Compiling and Deploying BeagleBone Black Kernel

It’s been a while since I wrote my first article and though I need to come up with something a little more advanced this time, something which will be perfect for the die-hard Linux users and those who await to get their hands dirty with some kernel grease.

For the sake of this discussion,it is assumed that you have some working knowledge of the Linux operating systems (at least as a user). Needless to say you should have a working bone to follow this tutorial.

BeagleBone Black

BeagleBone Black (BBB), is a popular Single Board Computer (SBC) which was released as a successor to the BeagleBone or BeagleBone White. If you don’t have a BBB, just order one to dive into the world of Embedded Linux. I’m sure that BBB will occupy a special place in your electronics hardware inventory :-).

Why deploy a custom kernel?

Well, I know that this question will be itching your mind. Instead of using the pre-built image, why should we use this method of building our own image and RFS? The answer for this question is, you have to do this in order to get some fun out of BeagleBone. Electronics is fun when you start doing things of your own and also you will learn a lot of things while doing this.

For starters, I would strongly recommend to use the pre-built image for working with BeagleBone. But, as I already stated, this post is for the intermediate level users of BBB. This will be cool when you do this and I’m sure this will guide you into the real world of Embedded Linux.

Tools needed to get started

For building linux kernel you will need several tools other than BeagleBone. The tools which are required is listed below:

  • A PC/Laptop with a flavor of Linux (Preferably Ubuntu 14.04)
  • Linux kernel source for BeagleBone Black
  • ARM cross compiler
  • U-Boot(optional)
  • mkimage

Installing ARM cross compiler toolchain

The first and foremost thing in compiling kernel is installing ARM gcc cross compiler.
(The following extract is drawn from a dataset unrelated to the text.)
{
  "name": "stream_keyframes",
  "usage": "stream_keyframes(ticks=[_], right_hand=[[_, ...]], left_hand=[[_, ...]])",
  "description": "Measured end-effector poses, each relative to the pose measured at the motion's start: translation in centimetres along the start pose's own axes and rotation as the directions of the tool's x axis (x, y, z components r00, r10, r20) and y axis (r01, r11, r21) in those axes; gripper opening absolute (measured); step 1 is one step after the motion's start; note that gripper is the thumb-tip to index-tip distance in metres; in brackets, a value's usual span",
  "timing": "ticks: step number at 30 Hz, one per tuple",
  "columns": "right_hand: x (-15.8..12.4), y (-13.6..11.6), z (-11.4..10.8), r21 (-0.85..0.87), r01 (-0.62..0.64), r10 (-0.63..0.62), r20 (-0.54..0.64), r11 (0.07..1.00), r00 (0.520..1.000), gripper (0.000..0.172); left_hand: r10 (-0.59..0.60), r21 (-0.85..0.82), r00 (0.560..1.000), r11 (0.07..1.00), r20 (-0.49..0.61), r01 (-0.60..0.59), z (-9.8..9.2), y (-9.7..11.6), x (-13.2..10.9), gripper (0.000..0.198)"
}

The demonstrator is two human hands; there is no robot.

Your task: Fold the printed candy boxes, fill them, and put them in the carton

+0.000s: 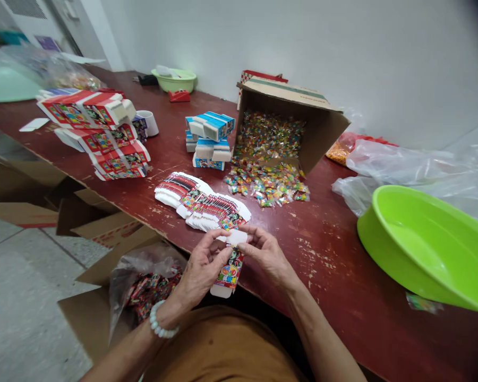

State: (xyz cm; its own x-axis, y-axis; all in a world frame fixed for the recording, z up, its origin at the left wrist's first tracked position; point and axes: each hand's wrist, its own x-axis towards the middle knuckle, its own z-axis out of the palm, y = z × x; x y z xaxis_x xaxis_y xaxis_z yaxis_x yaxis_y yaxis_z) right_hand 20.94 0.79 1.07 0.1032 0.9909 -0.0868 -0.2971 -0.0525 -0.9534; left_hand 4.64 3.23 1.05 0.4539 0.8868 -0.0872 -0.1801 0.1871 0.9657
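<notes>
Nearest the head camera, an ochre shirt front point(219, 345) is seen, with both forearms reaching out above it toward the table edge. A white bead bracelet point(161, 321) is worn on the left wrist. A small printed paperboard box point(228, 275) is held upright just past the edge of a worn red-brown table point(334, 249), with a white end flap at its top. The left hand point(201, 268) is closed around the box's upper part, while the right hand point(266, 254) is closed on the flap from the other side. Just beyond the hands, fanned rows of flat printed box blanks point(203, 201) are laid on the table. Farther back, stacks of red printed boxes point(101, 132) and blue printed boxes point(209, 140) are piled, and wrapped sweets point(266, 180) are spilled from a cardboard carton point(290, 116) tipped on its side. A lime-green basin point(422, 244) is set at the right, beside a clear plastic bag point(406, 175). Below the table edge, an open cardboard box point(95, 318) is seen on the floor, holding printed blanks in a plastic bag point(151, 286).
</notes>
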Motion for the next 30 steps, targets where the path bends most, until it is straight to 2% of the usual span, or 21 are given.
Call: stream_keyframes(ticks=[2,4,6,8,11,14,17,21,23,26,30], right_hand=[[-0.2,-0.1,0.1,-0.099,0.082,-0.08,0.023,0.992,0.997,0.021],[-0.5,0.0,0.2,-0.17,0.162,-0.163,0.004,0.972,0.987,0.018],[-0.9,0.1,0.2,-0.213,0.188,-0.195,-0.011,0.959,0.981,0.018],[-1.2,0.1,0.1,-0.275,0.194,-0.196,0.021,0.942,0.98,0.018],[-1.3,-0.2,0.0,-0.384,0.225,-0.205,0.094,0.896,0.974,0.02],[-0.8,-0.7,0.0,-0.418,0.17,-0.13,0.123,0.893,0.984,0.018],[0.1,-1.0,0.1,-0.357,0.136,-0.095,0.132,0.924,0.987,0.019],[0.8,-0.8,0.2,-0.231,0.066,-0.054,0.056,0.971,0.997,0.025],[0.7,-0.5,0.0,-0.224,0.061,-0.051,0.051,0.973,0.997,0.025],[0.1,-0.1,-0.4,-0.294,0.174,-0.138,0.137,0.94,0.981,0.02],[-0.7,0.1,-0.7,-0.426,0.364,-0.277,0.254,0.828,0.927,0.014]], left_hand=[[-0.054,-0.109,0.998,0.993,0.016,0.056,0.1,0.2,-0.2,0.052],[-0.176,-0.203,0.977,0.959,0.117,0.198,0.2,0.3,-0.4,0.05],[-0.317,-0.249,0.916,0.893,0.247,0.376,0.4,0.2,-0.4,0.047],[-0.42,-0.27,0.863,0.828,0.282,0.491,0.6,-0.1,-0.4,0.057],[-0.46,-0.279,0.874,0.828,0.157,0.486,1.0,-0.4,-0.3,0.055],[-0.424,-0.224,0.902,0.874,0.086,0.432,1.5,-0.3,-0.2,0.058],[-0.377,-0.156,0.921,0.908,0.094,0.388,1.7,-0.2,-0.1,0.065],[-0.335,-0.066,0.936,0.937,0.106,0.342,1.3,-0.2,0.2,0.067],[-0.319,-0.03,0.944,0.946,0.09,0.323,1.0,-0.4,0.4,0.065],[-0.354,-0.056,0.928,0.931,0.113,0.362,0.8,-0.7,0.7,0.065],[-0.423,-0.114,0.897,0.892,0.13,0.437,1.1,-1.4,1.1,0.069]])
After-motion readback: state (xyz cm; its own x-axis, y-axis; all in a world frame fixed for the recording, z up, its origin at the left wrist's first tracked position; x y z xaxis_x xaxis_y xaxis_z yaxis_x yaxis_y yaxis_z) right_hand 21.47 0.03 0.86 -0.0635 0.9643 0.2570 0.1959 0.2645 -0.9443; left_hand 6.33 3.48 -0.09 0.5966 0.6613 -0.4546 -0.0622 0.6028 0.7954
Since, BeagleBone Black is based on AM335x Sitara Processor, we need to compile the kernel for that environment. There are numerous compilers available online for free but it is important to install a stable one for proper compilation. For instance gcc-arm-linux-gnueabihf compiler available in standard Ubuntu package is an unstable one. So, download a stable compiler. The preferred one is Linaro cross compiler.

You can download the compiler here

After downloading, extract the compiler using the following command.

$ sudo tar xvf gcc-linaro-arm-linux-gnueabihf-4.8-2014.04_linux.tar.xz -C /opt/

The compiler will be extracted to /opt/ directory. opt is nothing but the optional directory. Next, step is to add the compiler to the PATH variable, in order to direct the shell to find our compiler.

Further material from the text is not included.